London, UK

10 3 8
                                    

Wstawaj! – David nigdy nie należał do osób najdelikatniejszych, więc gdy pierwsza próba obudzenia mężczyzny nie przyniosła skutków, użył wiadra zimnej wody.

– Co do cholery?! – Zadziałało natychmiast.

– Dzień dobry słoneczko. Mamy siódmą trzydzieści, a Ty śpisz od wczorajszego popołudnia, więc nie używaj wymówki o zmęczeniu czy coś. Weź prysznic, zjedz śniadanie, ubrania czekają. Za godzinę wychodzisz stąd, a w samochodzie czeka prezent. Odwiedziny zaczynają się od 10:00, ale Tobie zależy więc przyjdziesz szybciej. Jak coś spieprzysz to Cię
zabije. – Przy wyjściu tylko donośnie trzasnął drzwiami.

______

– Jason! Jestem w kompletnej dupie! Jak mam teraz pracować? Chwila moment i zabiorą mi Liwie sprzed nosa! I co ja bez niej zrobię? Umrę! – Usłyszał krzyki kobiety przed drzwiami. Coraz mniej podobał mu się pomysł odwiedzin.

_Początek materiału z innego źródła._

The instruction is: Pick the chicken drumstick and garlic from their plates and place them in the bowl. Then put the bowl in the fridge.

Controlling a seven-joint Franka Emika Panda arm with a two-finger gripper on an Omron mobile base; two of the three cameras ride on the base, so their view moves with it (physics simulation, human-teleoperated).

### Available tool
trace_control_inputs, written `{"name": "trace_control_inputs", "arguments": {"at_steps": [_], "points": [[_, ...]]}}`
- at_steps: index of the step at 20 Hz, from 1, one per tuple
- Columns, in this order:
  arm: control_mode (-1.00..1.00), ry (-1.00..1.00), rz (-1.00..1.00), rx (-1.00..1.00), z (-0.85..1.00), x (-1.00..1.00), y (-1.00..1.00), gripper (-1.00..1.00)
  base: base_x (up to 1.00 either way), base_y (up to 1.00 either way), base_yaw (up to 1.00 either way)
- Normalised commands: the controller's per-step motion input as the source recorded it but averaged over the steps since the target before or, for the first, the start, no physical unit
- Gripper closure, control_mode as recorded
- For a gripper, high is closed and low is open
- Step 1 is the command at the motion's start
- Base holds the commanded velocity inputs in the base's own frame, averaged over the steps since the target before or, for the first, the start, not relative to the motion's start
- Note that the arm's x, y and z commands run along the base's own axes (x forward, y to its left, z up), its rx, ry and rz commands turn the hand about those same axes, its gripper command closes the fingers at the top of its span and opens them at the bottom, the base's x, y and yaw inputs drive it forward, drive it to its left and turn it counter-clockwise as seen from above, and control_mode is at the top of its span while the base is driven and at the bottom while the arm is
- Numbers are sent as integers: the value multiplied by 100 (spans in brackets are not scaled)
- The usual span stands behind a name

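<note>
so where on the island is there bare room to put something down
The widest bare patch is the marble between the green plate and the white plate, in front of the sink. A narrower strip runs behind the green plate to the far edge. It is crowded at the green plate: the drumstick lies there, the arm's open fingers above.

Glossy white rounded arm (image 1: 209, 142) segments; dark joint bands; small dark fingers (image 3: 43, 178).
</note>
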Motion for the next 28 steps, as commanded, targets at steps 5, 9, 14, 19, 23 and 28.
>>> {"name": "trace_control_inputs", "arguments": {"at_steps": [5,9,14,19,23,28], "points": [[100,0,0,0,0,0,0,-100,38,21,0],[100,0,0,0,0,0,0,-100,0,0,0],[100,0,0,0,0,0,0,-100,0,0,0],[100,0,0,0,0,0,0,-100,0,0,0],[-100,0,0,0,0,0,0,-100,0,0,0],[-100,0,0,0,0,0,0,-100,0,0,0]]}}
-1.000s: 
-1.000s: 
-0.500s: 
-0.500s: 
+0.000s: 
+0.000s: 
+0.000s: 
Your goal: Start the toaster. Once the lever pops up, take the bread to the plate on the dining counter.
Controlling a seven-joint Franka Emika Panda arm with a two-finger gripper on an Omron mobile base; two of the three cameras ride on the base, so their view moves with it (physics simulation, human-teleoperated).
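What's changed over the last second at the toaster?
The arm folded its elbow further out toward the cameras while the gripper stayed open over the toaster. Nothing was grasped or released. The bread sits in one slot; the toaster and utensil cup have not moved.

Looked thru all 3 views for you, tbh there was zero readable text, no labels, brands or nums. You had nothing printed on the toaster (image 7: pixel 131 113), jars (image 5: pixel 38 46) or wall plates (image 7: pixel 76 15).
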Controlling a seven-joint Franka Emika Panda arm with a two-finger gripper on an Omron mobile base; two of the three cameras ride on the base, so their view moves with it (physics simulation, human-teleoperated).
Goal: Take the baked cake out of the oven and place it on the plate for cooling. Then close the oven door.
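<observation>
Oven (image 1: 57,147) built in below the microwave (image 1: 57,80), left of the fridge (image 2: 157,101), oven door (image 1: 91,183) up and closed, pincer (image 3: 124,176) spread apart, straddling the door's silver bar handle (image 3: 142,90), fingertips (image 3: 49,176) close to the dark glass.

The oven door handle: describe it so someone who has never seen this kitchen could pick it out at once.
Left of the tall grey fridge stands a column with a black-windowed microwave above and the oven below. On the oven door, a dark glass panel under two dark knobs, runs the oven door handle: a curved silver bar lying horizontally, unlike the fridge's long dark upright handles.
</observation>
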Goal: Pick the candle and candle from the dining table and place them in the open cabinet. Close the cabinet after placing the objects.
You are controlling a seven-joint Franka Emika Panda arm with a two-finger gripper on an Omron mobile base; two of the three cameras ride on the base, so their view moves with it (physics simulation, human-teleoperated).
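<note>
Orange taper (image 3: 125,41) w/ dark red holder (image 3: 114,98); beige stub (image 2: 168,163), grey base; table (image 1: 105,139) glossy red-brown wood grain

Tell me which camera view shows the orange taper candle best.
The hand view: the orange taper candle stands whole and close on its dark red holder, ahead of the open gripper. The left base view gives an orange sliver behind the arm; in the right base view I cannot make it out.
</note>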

Nie chciał tu być, a do tego poczucie winy wracało. I nie mógł zapanować nad tymi „miękkimi emocjami". Postanowił więc, że posiedzi w poczekalni i poczeka do rzeczywistej godziny odwiedzin. Im więcej czasu spędzi w szpitalu, tym lepiej dla niego. Na dodatek David nie będzie się czepiać i wszyscy będą zadowoleni.

– Potrzebujesz tu czegoś? – Z rozmyślenia wyrwał go męski głos. Obrócił się i zobaczył mężczyznę z siłowni.

– Umm...ja przyszedłem do Kate. – Był za bardzo zmieszany. Nie mógł wypowiedzieć pełnego zdania.

– Myślę, że powinieneś poczekać jeszcze chwilę. Zaraz przyniosą śniadanie, a potem leki przeciwbólowe, więc wtedy na pewno będzie w lepszym humorze. – Uśmiechnął się do niego przyjacielsko, co miało na celu dodać mu otuchy.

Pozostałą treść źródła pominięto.